It's hard to beat a cold white beer on a warm and sunny late afternoon -- the clean, somewhat yeasty flavor and the snow-white lacy head of a good white makes the long day at the office worth the wait.
Here in Quebec, Blanche de Chambly is perhaps the best known of the local white beers, and deservedly so. It's pale yellow color and clean taste is very refreshing. But I've noticed a few other local white beers on the shelves, so I thought I'd give some a try.
First up was the angelic-sounding La Biere des Anges from Micro-brasserie Saint-Arnould, in Mont-Tremblant. I've had a few beers from Saint-Arnould, and while I find them quite interesting, there's a certain sharpness to them that doesn't quite sit right on my palate.
However, it's exactly that sharpness that makes La Biere des Anges very interesting as a white beer. It is more robust than what I expected from this style of beer -- which is usually quite crisp, almost citrusy in flavor with a fine yeasty aroma. It was also a deeper golden yellow than one would expect, and the characteristic yeastiness was not as pronounced.
While the above might sound a bit negative, the result was a very tasty brew that seemed more like a Czech pilsner with a white beer afterthought. Purists might balk, but if you're looking for a good, "pilsy" white on a hot day this summer, you won't go wrong with La Biere des Anges.

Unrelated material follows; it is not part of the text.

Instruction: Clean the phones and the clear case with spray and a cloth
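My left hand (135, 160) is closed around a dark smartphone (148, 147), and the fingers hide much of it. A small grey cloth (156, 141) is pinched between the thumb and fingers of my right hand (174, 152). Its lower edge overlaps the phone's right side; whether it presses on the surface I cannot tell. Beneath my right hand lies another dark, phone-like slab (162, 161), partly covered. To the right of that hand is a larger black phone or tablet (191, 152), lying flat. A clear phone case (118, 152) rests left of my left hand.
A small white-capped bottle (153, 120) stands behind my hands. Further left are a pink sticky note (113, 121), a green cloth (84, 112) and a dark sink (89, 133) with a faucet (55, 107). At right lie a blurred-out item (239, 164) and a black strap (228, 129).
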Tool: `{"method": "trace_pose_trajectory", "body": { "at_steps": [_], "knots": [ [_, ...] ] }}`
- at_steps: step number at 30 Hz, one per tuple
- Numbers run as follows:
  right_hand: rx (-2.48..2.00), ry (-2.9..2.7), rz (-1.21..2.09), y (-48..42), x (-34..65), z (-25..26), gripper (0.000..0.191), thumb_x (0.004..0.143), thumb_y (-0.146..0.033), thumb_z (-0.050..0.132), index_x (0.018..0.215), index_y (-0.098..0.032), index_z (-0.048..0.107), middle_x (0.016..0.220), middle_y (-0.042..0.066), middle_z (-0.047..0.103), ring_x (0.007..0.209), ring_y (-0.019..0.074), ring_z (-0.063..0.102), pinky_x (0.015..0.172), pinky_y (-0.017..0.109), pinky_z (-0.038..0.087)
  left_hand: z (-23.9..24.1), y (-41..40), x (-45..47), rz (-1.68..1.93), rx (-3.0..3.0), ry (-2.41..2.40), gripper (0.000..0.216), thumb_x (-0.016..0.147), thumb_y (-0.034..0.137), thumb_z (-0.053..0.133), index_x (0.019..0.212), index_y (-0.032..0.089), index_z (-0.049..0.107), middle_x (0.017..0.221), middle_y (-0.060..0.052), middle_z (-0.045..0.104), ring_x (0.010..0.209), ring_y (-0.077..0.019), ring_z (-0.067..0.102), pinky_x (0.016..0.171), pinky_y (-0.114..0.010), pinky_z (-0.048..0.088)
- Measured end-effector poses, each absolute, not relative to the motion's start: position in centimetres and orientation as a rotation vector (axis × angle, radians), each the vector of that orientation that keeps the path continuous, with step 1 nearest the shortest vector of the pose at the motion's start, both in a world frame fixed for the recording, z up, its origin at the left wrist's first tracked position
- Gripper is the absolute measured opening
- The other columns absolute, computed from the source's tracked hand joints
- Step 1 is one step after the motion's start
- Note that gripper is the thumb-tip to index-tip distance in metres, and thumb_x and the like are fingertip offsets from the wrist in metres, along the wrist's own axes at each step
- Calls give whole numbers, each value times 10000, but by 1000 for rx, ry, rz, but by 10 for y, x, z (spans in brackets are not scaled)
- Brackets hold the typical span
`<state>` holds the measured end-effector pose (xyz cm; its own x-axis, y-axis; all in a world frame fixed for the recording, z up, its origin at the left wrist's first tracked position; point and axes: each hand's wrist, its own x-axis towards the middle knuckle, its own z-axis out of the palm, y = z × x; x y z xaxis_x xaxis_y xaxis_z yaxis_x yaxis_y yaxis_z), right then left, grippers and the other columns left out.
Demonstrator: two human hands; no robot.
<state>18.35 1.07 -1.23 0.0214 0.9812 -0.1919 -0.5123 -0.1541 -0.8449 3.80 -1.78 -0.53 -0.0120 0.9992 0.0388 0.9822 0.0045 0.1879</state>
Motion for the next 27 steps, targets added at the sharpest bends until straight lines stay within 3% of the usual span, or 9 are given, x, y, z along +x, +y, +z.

Next up was La Blanche from Cheval Blanc. Cheval Blanc is a well-known and long-standing brew pub in Montreal that expanded its range by bottling a number of very unusual brews. The pub has a sort of cult following, but it hadn't really been a big threat in the microbrew market until 1998, when it's brewing arm merged with two other microbrewers to create Brasseurs RJ.
The Cheval Blanc line is probably the least known (or, more charitably, "the most specialized") of the three or four brand mixes at Brasseurs RJ. That might change with La Blanche. It too is a bit more robust in flavor and color than one usually expects from a white (at least for those of us who use Hoegaarden as a sort of benchmark). However, the effect is beautiful.
Imagine a brew with the body and texture of (again) a Czech pilsner, but the head and aroma of a white beer, and somewhere in the mix just a slight hint of something toasty. This one is a winner, and I'm not the only one who thinks so, judging by it's sudden surge in popularity (which may be partly due to the new label).
Finally, there is Blanche de Quebec, brewed by Ferme-Brasserie Schoune (map). This is, to me, more what I expect of a white beer -- a pale lemony-yellow and slightly cloudy brew with an excellent white lacy head and a nice fresh yeasty flavor and aroma. This is my classic white beer of choice -- I prefer it even over the champ, Blanche de Chambly, because it has just a bit more oomph!